*TASK OBJECTIVE*.
Word-for-word transcription: reproduce all of the data, but not the pictures.

*DATA SHOWN*.
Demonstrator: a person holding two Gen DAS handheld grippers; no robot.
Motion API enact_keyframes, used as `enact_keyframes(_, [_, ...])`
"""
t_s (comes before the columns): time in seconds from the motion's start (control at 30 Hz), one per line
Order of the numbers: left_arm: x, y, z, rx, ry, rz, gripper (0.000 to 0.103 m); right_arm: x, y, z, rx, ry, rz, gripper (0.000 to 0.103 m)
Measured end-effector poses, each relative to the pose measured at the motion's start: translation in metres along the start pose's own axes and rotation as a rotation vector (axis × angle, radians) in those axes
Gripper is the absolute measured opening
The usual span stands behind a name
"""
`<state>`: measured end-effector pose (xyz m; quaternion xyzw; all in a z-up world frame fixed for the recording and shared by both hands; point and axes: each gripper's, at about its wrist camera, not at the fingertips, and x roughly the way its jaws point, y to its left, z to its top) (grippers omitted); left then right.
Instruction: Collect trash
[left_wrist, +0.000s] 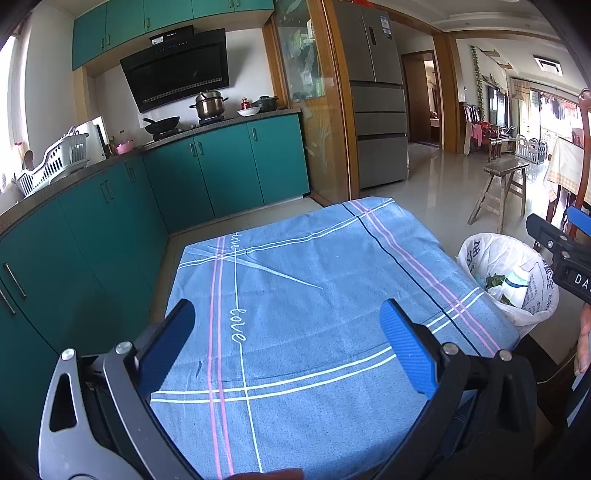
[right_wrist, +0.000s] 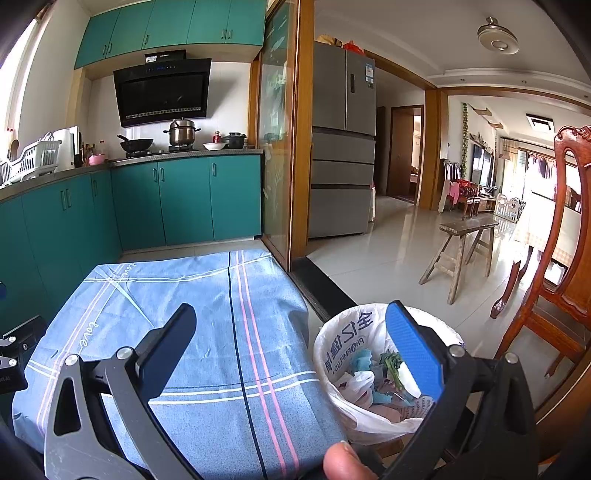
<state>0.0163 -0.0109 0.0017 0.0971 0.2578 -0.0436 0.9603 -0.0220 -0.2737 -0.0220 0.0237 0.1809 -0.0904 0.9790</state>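
We see both views lit by bright daylight. It enters from the balcony windows (right_wrist: 532, 177) at far right, which are blown out to white, and glares off the floor (right_wrist: 391, 236). The cabinets (left_wrist: 92, 236) at left are darker. Fisheye distortion bends straight lines toward the edges, and the corners vignette to black. The centre is sharp; a fingertip (right_wrist: 341, 461) at the bottom edge is blurred.

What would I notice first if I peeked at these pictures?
The big blue tablecloth with "love" written on it fills the middle. Beside its right edge stands a white-bagged trash bin holding scraps. Both grippers, left gripper and right gripper, are open and empty.
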Motion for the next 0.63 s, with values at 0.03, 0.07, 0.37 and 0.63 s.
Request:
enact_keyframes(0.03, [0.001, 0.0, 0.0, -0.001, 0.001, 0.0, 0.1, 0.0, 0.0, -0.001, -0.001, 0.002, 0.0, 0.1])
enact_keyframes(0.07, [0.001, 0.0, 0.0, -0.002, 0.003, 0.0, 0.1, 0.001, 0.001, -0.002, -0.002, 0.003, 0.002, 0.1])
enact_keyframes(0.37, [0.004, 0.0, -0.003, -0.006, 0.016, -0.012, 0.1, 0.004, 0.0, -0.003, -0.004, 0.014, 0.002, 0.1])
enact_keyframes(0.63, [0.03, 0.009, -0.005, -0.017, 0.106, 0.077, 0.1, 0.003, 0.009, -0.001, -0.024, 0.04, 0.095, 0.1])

*ANSWER AREA*.
Demonstrator: a person holding two Gen DAS handheld grippers; no robot.
Motion API enact_keyframes, used as `enact_keyframes(_, [_, ...])`
"""
t_s (comes before the columns): time in seconds from the motion's start (control at 30 Hz), one per line
Order of the numbers: left_arm: x, y, z, rx, ry, rz, gripper (0.000 to 0.103 m); right_arm: x, y, z, rx, ry, rz, gripper (0.000 to 0.103 m)
Measured end-effector poses, each relative to the pose measured at the motion's start: translation in metres along the start pose's own axes and rotation as a rotation vector (axis × angle, radians) in those axes
Gripper is the absolute measured opening
The usual span stands behind a name
"""
`<state>`: measured end-effector pose (xyz m; quaternion xyzw; all in a z-up world frame fixed for the recording and shared by both hands; point and axes: each gripper's, at about its wrist camera, not at the fingertips, and x roughly the way its jaws point, y to its left, z to its top) (grippers omitted); left then right.
Instruction: Collect trash
[left_wrist, +0.000s] 
[right_wrist, +0.000s] 
<state>0.0163 -0.0109 0.0017 0.0971 0.2578 -0.0436 0.9603 -0.0220 -0.2737 -0.0220 0.0237 0.1809 -0.0904 0.9790</state>
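We see both views lit by bright daylight. It enters from the balcony windows (right_wrist: 532, 177) at far right, which are blown out to white, and glares off the floor (right_wrist: 391, 236). The cabinets (left_wrist: 92, 236) at left are darker. Fisheye distortion bends straight lines toward the edges, and the corners vignette to black. The centre is sharp; a fingertip (right_wrist: 341, 461) at the bottom edge is blurred.

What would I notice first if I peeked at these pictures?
The big blue tablecloth with "love" written on it fills the middle. Beside its right edge stands a white-bagged trash bin holding scraps. Both grippers, left gripper and right gripper, are open and empty.
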Motion for the next 0.63 s, with values at 0.03, 0.07, 0.37 and 0.63 s.
Request:
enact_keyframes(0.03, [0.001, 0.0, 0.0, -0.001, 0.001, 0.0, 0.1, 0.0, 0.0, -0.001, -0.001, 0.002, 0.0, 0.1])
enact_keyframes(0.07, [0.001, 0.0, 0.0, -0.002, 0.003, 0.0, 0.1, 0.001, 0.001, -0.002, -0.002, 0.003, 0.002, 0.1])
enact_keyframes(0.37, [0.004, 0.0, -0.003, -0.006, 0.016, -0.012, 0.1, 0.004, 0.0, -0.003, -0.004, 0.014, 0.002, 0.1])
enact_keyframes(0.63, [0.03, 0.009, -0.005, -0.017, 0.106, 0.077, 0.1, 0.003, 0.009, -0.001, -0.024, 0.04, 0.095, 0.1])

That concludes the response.